Maybe the first step would be to ask the sport fishermen for a sizeable donation.
They maybe tasy as someone suggested but you will catch no more than 5% of them.
Hope you are successful and get enough people joining in!

5:39PM PDT on Sep 2, 2010

How did they get here?

12:20PM PDT on Sep 2, 2010

I don't really know how this fish will destroy the ecosystem but have to depend on the experts to tell the truth. Fact is, some idiot put this fish in the lakes to begin with and another idiot will come along and do the same thing. We have too many useless humans on this earth. It's great this foundation is going put up the money, but they better know what they are doing. Don't want to introduce another fish into the lake that will destroy the Carp but be worst for the ecosytem than the carp.

1:26AM PDT on Sep 2, 2010

Look on the bright side if you have to accept the inevitable - Bighead carp (Hypophthalmichthys nobilis) and even our Eurasian common carp (Cyprinus carpio) can both provide tasty meals if cooked properly.

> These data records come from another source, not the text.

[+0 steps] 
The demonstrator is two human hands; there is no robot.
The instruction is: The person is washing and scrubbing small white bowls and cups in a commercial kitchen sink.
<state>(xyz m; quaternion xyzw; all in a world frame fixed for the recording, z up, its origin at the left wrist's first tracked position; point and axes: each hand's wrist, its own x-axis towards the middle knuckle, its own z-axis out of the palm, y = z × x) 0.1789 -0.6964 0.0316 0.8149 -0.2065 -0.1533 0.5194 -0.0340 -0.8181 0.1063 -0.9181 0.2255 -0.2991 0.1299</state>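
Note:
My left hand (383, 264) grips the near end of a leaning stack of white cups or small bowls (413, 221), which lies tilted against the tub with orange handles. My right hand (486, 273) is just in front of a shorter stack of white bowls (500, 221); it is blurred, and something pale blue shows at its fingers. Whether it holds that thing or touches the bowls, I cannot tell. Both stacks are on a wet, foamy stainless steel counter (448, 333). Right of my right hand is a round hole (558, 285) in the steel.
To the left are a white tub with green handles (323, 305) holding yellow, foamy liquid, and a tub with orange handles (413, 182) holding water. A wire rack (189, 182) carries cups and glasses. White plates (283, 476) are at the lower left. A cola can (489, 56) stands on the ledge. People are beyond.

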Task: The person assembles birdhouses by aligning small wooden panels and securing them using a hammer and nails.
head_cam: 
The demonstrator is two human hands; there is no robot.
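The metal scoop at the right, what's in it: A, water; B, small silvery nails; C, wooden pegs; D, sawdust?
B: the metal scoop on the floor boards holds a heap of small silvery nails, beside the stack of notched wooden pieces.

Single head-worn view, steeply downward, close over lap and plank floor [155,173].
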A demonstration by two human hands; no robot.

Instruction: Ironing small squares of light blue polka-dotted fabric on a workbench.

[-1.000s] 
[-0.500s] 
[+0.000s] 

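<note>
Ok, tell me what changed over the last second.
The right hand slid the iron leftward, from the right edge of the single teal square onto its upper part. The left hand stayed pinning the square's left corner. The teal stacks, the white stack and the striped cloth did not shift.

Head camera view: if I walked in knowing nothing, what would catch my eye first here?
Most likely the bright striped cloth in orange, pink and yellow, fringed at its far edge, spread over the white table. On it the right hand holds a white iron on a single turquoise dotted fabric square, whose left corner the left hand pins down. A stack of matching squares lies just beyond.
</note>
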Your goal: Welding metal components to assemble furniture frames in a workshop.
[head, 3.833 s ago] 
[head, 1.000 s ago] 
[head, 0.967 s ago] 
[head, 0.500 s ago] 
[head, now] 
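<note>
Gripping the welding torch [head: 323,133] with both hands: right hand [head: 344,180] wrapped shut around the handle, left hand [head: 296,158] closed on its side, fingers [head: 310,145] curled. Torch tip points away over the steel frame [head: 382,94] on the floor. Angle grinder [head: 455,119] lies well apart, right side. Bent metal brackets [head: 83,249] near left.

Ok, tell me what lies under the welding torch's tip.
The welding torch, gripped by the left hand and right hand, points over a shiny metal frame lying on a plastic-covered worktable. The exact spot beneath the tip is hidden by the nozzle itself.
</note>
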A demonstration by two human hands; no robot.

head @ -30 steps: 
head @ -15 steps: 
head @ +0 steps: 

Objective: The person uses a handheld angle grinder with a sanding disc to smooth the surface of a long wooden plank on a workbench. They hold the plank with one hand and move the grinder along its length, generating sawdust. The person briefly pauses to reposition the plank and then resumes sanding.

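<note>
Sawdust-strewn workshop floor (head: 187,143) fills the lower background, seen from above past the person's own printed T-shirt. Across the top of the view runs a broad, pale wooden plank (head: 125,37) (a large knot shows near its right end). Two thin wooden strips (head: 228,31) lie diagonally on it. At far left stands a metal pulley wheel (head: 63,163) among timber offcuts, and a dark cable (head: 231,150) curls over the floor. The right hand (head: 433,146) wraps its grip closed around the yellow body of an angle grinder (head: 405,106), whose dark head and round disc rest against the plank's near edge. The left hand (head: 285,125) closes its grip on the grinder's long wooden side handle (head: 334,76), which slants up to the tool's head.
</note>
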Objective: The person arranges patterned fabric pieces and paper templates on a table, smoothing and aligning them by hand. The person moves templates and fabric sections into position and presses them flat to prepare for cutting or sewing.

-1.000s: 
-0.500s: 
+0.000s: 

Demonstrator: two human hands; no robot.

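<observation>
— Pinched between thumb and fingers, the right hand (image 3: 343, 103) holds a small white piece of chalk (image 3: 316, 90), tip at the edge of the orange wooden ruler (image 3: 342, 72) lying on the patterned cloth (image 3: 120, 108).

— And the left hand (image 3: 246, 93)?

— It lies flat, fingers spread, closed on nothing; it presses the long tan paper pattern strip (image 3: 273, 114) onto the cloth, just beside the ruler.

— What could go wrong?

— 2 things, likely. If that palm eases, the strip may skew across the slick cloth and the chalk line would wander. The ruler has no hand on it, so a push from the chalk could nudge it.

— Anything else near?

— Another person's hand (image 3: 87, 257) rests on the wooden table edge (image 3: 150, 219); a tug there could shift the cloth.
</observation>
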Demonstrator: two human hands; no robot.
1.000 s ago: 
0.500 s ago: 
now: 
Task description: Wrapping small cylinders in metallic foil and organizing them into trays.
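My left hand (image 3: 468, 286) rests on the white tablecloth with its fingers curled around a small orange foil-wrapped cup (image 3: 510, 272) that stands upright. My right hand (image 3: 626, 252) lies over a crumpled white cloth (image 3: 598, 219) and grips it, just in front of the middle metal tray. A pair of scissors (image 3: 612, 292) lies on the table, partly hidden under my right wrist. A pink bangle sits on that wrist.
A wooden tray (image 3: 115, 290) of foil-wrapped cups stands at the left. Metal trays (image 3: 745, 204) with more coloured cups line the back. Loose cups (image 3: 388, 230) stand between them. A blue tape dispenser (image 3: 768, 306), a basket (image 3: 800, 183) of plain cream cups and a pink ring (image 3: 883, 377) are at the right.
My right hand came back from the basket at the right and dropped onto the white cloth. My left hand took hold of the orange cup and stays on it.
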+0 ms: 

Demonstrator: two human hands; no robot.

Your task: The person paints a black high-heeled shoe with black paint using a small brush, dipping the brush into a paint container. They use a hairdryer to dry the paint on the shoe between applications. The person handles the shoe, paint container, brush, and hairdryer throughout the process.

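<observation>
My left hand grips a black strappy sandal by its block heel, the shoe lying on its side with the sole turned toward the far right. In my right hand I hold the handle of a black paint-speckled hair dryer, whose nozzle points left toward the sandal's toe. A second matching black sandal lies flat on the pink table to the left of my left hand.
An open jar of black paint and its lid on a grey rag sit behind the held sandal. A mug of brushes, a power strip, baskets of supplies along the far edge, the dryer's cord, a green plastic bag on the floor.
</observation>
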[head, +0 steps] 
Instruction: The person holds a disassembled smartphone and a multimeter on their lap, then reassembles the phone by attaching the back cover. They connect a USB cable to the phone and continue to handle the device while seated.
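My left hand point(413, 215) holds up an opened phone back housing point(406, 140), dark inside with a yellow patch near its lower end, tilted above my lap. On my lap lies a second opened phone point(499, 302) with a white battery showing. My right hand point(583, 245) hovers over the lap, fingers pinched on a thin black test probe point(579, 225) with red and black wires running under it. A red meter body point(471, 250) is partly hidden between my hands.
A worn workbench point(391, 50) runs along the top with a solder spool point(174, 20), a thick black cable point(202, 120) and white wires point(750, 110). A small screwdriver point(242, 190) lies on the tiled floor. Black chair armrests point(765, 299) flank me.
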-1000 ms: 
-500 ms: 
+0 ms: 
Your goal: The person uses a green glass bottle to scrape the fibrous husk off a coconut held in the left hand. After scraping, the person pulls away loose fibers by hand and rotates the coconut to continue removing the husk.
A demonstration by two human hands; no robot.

I have eaten sweet and sour bighead carp in China - delicious firm flesh. Also possibly ideal for fish'n'chips I would think, in addition to the usual perch and whitefish that have been used in Ontario. Even the Eurasian common carp (Cyprinus carpio) can be excellent if curried as in Bangladesh or stewed with tomatoes, onions and herbs as in the Near East.

Don't carp on about carp just tuck in and you may even eradicate them in the same way as the once abundant cod stocks.

10:03PM PDT on Aug 31, 2010

Invasive species such as this are pretty dangerous. We need to act now!

7:34AM PDT on Aug 31, 2010

These carp are nasty! We need more political action as well as more money.

7:03PM PDT on Aug 30, 2010

i think there going to need more money,but its a start,this has the potential to be very devastating.

6:21PM PDT on Aug 30, 2010

Invasive, and awful, shouldn't be here and better find a way to get rid of them. Could these awful carp be caught and used as a food source for something? I do not know.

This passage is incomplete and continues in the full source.